_PROBLEM DESCRIPTION_.
Copy the entries below exactly, but only from the line containing "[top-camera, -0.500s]" through the final line.

_RECORDS SUPPLIED_.
—————

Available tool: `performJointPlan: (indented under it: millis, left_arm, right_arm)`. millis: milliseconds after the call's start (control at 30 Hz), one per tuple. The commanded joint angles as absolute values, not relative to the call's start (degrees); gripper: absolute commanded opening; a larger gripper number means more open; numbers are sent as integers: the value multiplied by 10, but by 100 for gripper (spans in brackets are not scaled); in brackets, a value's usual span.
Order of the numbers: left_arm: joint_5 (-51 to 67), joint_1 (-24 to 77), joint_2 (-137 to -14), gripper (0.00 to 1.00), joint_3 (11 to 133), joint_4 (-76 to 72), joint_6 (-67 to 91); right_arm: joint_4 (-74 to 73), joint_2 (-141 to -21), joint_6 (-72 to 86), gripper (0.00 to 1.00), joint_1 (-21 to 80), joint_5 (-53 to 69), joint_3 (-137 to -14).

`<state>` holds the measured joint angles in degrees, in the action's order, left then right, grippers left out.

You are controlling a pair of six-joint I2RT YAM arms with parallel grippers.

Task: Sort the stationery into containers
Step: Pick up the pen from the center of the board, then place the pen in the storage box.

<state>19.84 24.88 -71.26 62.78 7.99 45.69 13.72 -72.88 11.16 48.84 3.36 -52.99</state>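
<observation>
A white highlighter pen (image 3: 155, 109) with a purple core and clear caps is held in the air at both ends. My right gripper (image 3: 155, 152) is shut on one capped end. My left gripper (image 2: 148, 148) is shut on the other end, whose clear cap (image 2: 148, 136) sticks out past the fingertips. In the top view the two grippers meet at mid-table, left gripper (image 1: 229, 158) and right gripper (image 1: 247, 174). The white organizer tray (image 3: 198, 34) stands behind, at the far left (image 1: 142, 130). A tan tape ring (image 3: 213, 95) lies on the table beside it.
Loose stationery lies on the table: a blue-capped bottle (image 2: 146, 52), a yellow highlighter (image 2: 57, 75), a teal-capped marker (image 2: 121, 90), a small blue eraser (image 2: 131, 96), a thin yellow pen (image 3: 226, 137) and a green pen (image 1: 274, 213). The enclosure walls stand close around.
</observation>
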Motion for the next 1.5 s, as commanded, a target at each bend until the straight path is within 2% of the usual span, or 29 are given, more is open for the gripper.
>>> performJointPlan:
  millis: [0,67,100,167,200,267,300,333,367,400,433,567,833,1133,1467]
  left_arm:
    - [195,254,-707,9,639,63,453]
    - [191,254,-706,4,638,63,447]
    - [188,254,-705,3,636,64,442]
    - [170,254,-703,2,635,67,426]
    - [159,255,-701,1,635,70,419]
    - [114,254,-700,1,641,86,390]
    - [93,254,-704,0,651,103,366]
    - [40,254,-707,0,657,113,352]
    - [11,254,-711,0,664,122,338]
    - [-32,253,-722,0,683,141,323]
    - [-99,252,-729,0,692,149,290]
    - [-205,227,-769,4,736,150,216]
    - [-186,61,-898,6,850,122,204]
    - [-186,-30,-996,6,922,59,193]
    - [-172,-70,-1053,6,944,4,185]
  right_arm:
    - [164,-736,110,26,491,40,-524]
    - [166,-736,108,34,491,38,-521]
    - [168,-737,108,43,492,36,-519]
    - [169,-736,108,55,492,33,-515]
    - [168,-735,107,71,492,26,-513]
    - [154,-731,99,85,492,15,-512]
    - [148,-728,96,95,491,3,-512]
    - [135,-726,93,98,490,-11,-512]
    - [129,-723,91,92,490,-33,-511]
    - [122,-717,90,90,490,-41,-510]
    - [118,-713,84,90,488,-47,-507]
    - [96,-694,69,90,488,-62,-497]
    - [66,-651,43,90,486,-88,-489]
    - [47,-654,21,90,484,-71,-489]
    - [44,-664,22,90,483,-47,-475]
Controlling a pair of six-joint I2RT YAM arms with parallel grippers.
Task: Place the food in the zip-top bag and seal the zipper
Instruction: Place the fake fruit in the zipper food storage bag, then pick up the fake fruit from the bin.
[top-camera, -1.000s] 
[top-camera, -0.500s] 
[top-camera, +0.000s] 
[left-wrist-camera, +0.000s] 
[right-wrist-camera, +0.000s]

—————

_SOLUTION FOR THIS PROBLEM_.
[top-camera, -0.500s] 
[top-camera, +0.000s] 
[left-wrist-camera, +0.000s] 
[right-wrist-camera, +0.000s]

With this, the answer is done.